What is needed is every line of the material that contains "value".

## [Listed records]
--- START ---
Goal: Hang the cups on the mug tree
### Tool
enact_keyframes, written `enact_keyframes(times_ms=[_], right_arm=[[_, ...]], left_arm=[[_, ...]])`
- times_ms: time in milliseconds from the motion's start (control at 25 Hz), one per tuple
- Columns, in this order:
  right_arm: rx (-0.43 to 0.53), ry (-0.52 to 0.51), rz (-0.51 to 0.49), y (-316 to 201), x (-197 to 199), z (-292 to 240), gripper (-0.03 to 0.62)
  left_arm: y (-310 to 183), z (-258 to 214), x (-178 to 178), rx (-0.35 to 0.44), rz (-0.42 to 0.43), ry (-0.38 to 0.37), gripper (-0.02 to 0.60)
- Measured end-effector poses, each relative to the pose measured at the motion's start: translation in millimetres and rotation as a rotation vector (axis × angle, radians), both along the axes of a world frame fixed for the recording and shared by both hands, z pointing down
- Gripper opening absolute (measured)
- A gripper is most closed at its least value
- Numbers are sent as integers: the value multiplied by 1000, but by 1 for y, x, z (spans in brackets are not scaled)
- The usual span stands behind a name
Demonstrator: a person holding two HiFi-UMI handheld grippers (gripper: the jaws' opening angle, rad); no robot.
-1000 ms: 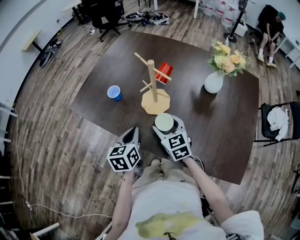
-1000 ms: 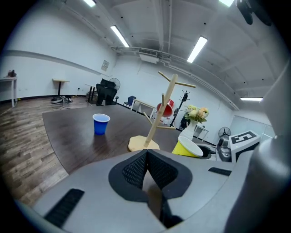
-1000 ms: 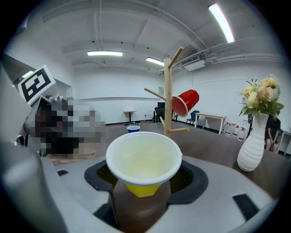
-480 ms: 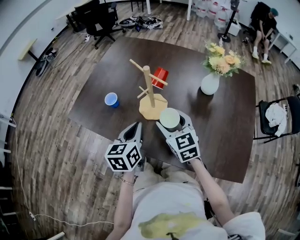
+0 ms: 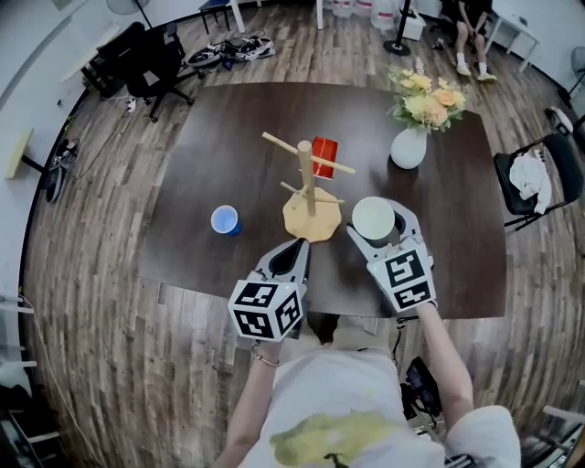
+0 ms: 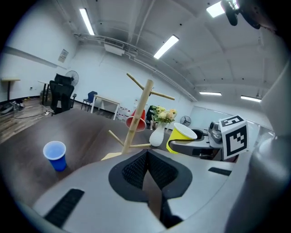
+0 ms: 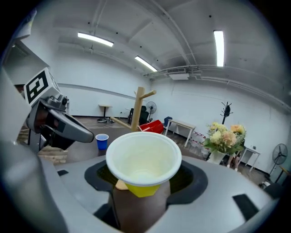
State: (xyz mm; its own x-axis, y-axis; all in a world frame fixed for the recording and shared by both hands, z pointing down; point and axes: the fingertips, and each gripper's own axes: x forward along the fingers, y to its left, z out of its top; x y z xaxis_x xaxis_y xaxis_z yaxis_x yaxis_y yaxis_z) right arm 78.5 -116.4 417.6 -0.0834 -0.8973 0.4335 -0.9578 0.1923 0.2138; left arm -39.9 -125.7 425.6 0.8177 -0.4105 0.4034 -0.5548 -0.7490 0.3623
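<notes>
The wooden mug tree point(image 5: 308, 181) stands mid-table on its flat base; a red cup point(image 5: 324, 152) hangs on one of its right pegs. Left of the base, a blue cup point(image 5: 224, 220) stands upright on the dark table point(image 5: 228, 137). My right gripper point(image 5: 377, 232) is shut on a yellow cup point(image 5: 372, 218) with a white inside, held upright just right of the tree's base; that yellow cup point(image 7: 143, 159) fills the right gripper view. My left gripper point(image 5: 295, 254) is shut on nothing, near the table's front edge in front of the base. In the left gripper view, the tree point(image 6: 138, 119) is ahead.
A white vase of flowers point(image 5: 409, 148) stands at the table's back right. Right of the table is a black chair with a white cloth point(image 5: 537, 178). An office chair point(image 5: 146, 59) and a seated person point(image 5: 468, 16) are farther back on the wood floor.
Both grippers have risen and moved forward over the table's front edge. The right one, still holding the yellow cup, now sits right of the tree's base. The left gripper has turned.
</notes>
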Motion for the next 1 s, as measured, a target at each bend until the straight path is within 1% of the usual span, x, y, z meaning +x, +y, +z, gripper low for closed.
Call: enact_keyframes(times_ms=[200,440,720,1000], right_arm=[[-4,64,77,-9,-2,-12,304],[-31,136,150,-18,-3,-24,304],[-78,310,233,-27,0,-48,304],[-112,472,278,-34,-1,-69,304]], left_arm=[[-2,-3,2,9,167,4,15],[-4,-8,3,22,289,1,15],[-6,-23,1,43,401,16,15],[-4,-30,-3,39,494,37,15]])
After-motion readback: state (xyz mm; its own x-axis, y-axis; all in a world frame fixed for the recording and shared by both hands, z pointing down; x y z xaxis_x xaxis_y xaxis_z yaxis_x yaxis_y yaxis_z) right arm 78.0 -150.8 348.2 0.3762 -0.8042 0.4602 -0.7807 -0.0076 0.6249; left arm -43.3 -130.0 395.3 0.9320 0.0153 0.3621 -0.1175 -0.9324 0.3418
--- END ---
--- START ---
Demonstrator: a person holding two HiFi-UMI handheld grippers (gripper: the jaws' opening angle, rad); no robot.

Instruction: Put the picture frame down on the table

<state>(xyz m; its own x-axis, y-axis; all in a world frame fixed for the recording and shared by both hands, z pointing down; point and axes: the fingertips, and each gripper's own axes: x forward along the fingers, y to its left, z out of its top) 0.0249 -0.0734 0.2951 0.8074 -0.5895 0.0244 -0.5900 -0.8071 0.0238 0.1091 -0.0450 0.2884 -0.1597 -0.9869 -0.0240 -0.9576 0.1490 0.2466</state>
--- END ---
## [Expected output]
- A gripper is most closed at its least value
- Numbers are sent as integers: the value multiplied by 1000, but by 1 for y, x, z (spans in brackets are not scaled)

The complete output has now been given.